#### Exercise prompt
Copy everything in the listing below word for word, apart from any images.

#### Dataset content
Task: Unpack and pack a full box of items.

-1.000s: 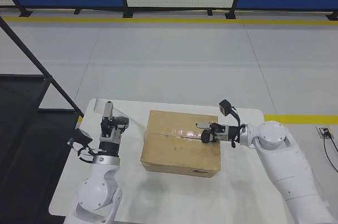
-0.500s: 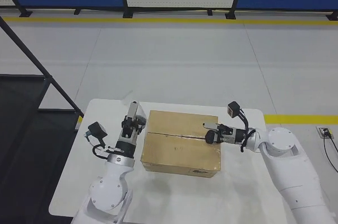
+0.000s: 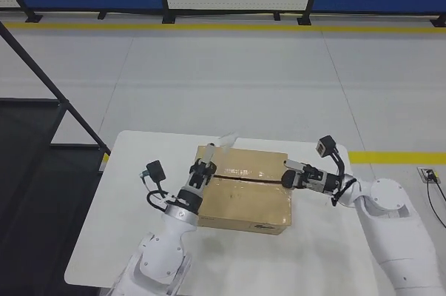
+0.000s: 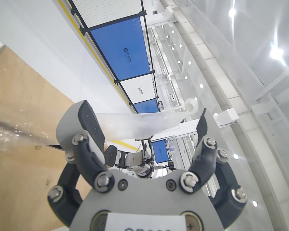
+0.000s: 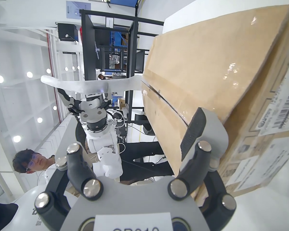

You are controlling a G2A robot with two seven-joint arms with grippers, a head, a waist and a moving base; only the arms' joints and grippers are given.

#### Answer
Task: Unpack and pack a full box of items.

-1.000s: 
-0.500s: 
+0.000s: 
+0.000s: 
+0.000s: 

You are controlling a G2A robot with two seven-joint arms with grippers, a head, a waist and a moving base; only the arms' joints and grippers are given.

The response to this exercise is finished.